On Wed, Jul 20, 2016 at 5:46 PM, Chandler Carruth via llvm-dev
<llvm-dev at lists.llvm.org> wrote:
> On Wed, Jul 20, 2016 at 5:36 PM Justin Bogner <mail at justinbogner.com> wrote:
>> Chandler Carruth <chandlerc at google.com> writes:
>> > On Wed, Jul 20, 2016 at 5:02 PM Justin Bogner via llvm-dev <
>> > llvm-dev at lists.llvm.org> wrote:
>> >
>> >> Justin Lebar via llvm-dev <llvm-dev at lists.llvm.org> writes:
>> >> > I would like to (re-)open a discussion on the following specific
>> >> question:
>> >> >
>> >> >   Assuming we are moving the llvm project to git, should we
>> >> >   a) use multiple git repositories, linked together as
>> >> > subrepositories
>> >> > of an umbrella repo, or
>> >> >   b) use a single git repository for most llvm subprojects.
>> >> >
>> >> > The current proposal assembled by Renato follows option (a), but I
>> >> > think option (b) will be significantly simpler and more effective.
>> >> > Moreover, I think the issues raised with option (b) are either
>> >> > incorrect or can be reasonably addressed.
>> >> >
>> >> > Specifically, my proposal is that all LLVM subprojects that are
>> >> > "version-locked" (and/or use the common CMake build system) live in a
>> >> > single git repository.  That probably means all of the main llvm
>> >> > subprojects other than the test-suite and maybe libc++.  From looking
>> >> > at the repository today that would be: llvm, clang,
>> >> > clang-tools-extra,
>> >> > lld, polly, lldb, llgo, compiler-rt, openmp, and parallel-libs.
>> >>
>> >> FWIW, I'm opposed. I'm not convinced that the problems with multiple
>> >> repos are any worse than the problems with a single repo, which makes
>> >> this more or less just change for the sake of change, IMO.
>> >>
>> >
>> > It would be useful to know what problems you see with a single repo that
>> > are more significant. In particular, either why you think the problems
>> > jlebar already mentioned are worse than he sees them, or what other
>> > problems are that he hasn't addressed.

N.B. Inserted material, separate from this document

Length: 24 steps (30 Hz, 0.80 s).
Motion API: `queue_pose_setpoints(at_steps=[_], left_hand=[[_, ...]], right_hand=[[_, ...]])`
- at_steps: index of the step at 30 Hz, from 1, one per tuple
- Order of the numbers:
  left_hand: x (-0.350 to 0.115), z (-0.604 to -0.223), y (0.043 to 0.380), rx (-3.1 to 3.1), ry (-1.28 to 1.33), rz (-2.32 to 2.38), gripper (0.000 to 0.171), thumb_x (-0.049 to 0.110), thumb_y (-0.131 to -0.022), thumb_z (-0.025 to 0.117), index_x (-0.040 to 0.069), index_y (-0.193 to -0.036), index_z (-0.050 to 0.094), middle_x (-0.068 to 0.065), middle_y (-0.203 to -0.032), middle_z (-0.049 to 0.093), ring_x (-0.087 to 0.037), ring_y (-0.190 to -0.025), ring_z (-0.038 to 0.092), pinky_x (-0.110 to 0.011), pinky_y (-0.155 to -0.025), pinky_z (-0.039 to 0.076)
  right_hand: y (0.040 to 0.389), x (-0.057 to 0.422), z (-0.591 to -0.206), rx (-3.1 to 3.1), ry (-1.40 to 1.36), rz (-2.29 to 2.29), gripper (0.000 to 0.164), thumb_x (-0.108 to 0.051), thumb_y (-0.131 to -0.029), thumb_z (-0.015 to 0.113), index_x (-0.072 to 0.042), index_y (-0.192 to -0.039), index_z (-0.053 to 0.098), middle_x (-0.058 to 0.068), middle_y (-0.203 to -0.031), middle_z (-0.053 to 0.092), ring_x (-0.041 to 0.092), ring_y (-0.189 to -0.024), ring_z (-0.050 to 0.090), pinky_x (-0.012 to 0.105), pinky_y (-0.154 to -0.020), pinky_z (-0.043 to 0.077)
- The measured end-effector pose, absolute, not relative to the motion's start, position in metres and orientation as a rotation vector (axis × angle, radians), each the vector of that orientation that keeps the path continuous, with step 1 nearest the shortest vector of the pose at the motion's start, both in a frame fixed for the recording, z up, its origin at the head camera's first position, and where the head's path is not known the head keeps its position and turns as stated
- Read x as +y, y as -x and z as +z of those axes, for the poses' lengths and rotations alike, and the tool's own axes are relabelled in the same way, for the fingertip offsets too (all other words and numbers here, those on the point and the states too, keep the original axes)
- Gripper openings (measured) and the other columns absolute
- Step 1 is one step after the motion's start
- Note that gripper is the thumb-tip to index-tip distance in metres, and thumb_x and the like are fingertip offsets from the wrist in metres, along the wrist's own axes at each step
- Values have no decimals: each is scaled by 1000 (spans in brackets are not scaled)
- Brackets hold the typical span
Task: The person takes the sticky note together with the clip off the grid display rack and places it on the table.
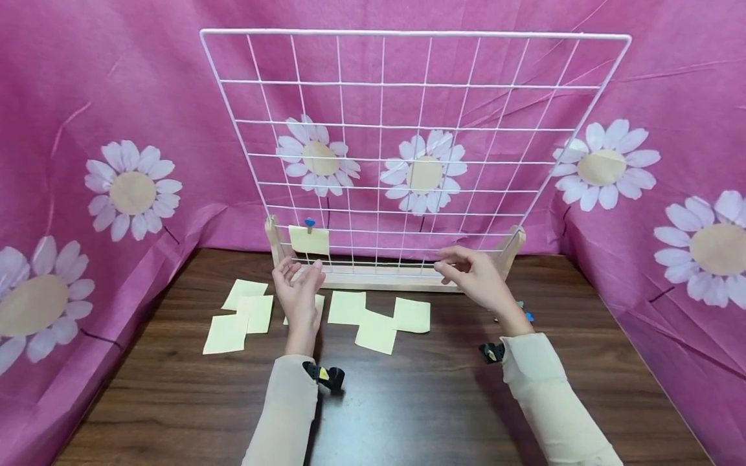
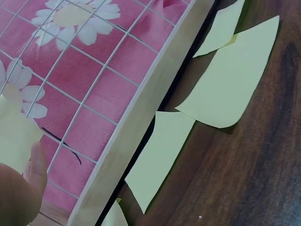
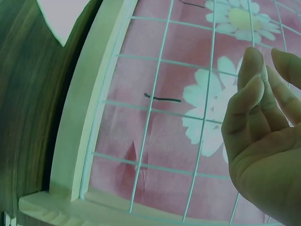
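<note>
A white wire grid [image 1: 381,123] stands upright in a wooden base [image 1: 384,279]. A blue clip [image 1: 310,222] fastens a pale yellow sticky note [image 1: 309,240] low on the grid's left side. Just below that note, my left hand [image 1: 299,288] is raised with loosely bent fingers. In the left wrist view its thumb overlaps the note [image 2: 16,136]. My right hand [image 1: 471,275] is in front of the grid's lower right part. The right wrist view shows its fingers [image 3: 240,101] bent, with nothing visible between them.
Several loose yellow notes [image 1: 225,334] lie on the dark wooden table [image 1: 408,401], some overlapping, left of and between the arms. Small blue pieces [image 1: 528,316] lie beside the right wrist, partly hidden. Pink cloth with daisies [image 1: 134,188] hangs behind and at both sides.
</note>
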<state>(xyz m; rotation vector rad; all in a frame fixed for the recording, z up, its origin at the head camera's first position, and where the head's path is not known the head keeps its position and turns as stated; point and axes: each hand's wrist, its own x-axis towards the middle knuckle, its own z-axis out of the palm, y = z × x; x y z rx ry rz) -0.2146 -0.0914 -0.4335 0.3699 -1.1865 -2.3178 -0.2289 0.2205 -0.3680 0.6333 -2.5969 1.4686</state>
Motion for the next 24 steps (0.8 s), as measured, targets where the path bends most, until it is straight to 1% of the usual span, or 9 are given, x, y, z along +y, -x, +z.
queue_pose_setpoints(at_steps=[3, 7, 9, 12, 14, 16, 19, 22, 24], left_hand=[[-93, -431, 216, -1152, -374, -2324, 63, -12, -84, 74, 0, -136, 39, -19, -127, 36, -25, -100, 58, -38, -84, 62], [-95, -428, 218, -1128, -374, -2325, 64, -15, -84, 71, -4, -138, 38, -18, -126, 38, -23, -99, 58, -42, -89, 60], [-96, -427, 218, -1124, -378, -2328, 63, -17, -83, 70, -4, -137, 39, -17, -125, 39, -22, -98, 58, -43, -90, 60], [-98, -427, 220, -1113, -383, -2336, 62, -19, -82, 69, -4, -135, 40, -18, -125, 39, -22, -98, 58, -40, -88, 60], [-99, -427, 221, -1109, -386, -2338, 61, -19, -82, 69, -3, -134, 41, -19, -126, 39, -23, -99, 58, -36, -85, 62], [-100, -426, 222, -1108, -382, -2335, 59, -18, -82, 69, -2, -133, 42, -20, -126, 39, -24, -100, 58, -35, -84, 62], [-102, -425, 223, -1131, -380, -2318, 56, -16, -83, 70, 1, -131, 45, -18, -125, 40, -22, -100, 58, -36, -86, 61], [-103, -424, 224, -1153, -385, -2305, 53, -15, -84, 71, 3, -128, 48, -17, -124, 41, -20, -97, 58, -39, -90, 60], [-104, -424, 225, -1162, -397, -2298, 51, -14, -85, 70, 3, -127, 49, -17, -125, 41, -18, -95, 58, -39, -90, 60]], right_hand=[[231, 215, -365, -2585, -647, 1497, 28, -12, -97, 70, 0, -122, 69, 17, -99, 73, 25, -70, 70, 24, -56, 52], [233, 205, -360, -2567, -671, 1493, 27, -12, -96, 71, -1, -120, 70, 15, -92, 73, 18, -67, 67, 24, -53, 50], [234, 199, -358, -2559, -685, 1490, 27, -12, -96, 72, -1, -121, 70, 14, -90, 73, 15, -65, 66, 24, -53, 50], [238, 190, -355, -2554, -701, 1502, 28, -11, -95, 72, 0, -121, 70, 15, -91, 73, 14, -65, 66, 24, -56, 52], [240, 185, -352, -2560, -700, 1507, 28, -11, -95, 72, 0, -121, 70, 15, -91, 73, 16, -66, 67, 24, -58, 53], [241, 180, -350, -2571, -694, 1511, 28, -11, -95, 72, 0, -121, 70, 16, -92, 72, 20, -67, 68, 24, -59, 54], [243, 174, -347, -2584, -680, 1507, 28, -11, -95, 72, 0, -121, 70, 16, -94, 72, 26, -70, 69, 25, -61, 54], [246, 168, -345, -2586, -674, 1539, 28, -11, -94, 73, -1, -120, 70, 17, -97, 72, 32, -72, 69, 26, -59, 55], [247, 164, -345, -2581, -677, 1565, 28, -10, -94, 73, 0, -119, 70, 18, -96, 72, 35, -73, 69, 27, -56, 54]])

>> Running the same 'git checkout' commands on multiple repos has always
>> been sufficient to manage the multiple repos so far - as long as you
>> create the same branches and tags in each repo, it's easy[1] to manage
>> the set of repos with a script that cd's to each one and runs whatever
>> git command.
> A notable difference is the ability to do API updates across them or the
> ability to bisect across them.
> Also, if the infrastructure that keeps the umbrella repo in sync falls over
> or has a serious problem, reconstructing version-locked state in order to
> bisect across those regions of time seems quite challenging. So IMO, it
> isn't a minor inconvenience, even if it is something we could overcome.
>> So it's a pretty minor inconvenience today to have the multiple repos in
>> the case where you want to check out all of them.

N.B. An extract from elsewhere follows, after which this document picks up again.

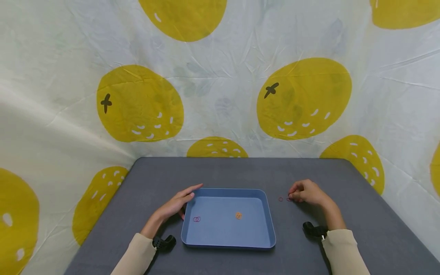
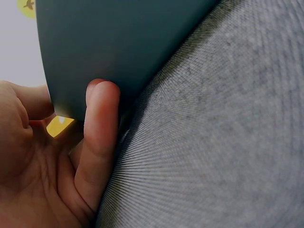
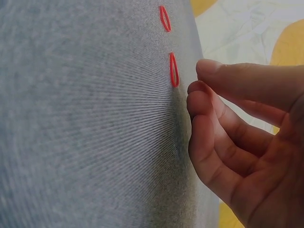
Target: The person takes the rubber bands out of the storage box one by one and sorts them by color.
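Observation:
A blue tray [image 1: 227, 235] sits on the table. My left hand [image 1: 177, 202] holds its far left corner, one finger pad [image 2: 102, 97] lying against the outer wall. To the tray's right, my right hand [image 1: 309, 193] is over a small red rubber band [image 3: 174, 70] on the tabletop. Its thumb and fingertips are close together, with nothing visible between them. Another red rubber band [image 1: 280, 199] lies just left of it. Inside the tray, overlapping red rubber bands [image 1: 196, 219] lie at the left, and orange rubber bands [image 1: 238, 215] are bunched right of centre.
A dark grey cloth covers the table [image 1: 220, 263]. Behind it hangs a pale curtain [image 1: 220, 103] printed with yellow fruit. Each wrist carries a black camera mount, the left one [image 1: 165, 243] beside the tray and the right one [image 1: 314, 230] above the cloth.

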Demonstrator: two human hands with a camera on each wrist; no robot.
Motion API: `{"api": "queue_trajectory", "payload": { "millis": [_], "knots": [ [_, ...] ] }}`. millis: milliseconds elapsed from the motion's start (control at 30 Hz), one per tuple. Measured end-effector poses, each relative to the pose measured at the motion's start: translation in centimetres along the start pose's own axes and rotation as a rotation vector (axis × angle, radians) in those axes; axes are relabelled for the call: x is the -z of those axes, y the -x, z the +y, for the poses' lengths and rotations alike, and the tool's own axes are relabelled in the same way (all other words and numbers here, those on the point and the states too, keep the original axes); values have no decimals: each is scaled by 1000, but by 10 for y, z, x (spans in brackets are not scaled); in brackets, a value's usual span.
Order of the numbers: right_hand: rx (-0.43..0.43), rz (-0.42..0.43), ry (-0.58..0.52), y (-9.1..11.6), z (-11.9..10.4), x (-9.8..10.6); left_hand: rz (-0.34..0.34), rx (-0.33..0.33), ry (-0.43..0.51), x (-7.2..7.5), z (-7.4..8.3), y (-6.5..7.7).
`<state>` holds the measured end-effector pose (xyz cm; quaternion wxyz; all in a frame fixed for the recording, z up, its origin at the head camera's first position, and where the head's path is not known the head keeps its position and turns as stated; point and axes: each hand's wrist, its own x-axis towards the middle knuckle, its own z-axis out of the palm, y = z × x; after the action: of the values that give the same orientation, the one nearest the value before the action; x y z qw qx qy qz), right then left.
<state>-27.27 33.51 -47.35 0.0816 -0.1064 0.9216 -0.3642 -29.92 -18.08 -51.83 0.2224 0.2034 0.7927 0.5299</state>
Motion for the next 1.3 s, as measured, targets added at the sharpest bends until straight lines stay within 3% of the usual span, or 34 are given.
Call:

>> OTOH, if all of the repos are combined into one, you have to do work
>> when you only want some of them. In my experience, this is basically
>> always - between my various machines and projects I have a several
>> checkouts of llvm+compiler-rt+clang+libc++, and I have a lot of
>> checkouts of just llvm. I've only checked out the other repos when I was
>> changing APIs and needed to update them.
>> I haven't tried the options jlebar has described to deal with these -
>> sparse checkouts and whatnot, but they seem like an equivalent amount of
>> work/learning curve as writing a script that cd's to several directories
>> and runs the same git command in each.
> I actually would like to see an example of how you would checkout a common
> subset with the sparse checkout feature. jlebar, could you give us demo
> commands for this?
> In particular, I've had a lot of folks come up and ask me for my script to
> walk all the directories and run the appropriate git commands in them, and
> if it is easier to have the GettingStarted page document how to use the
> sparse checkout thing, that would be nice.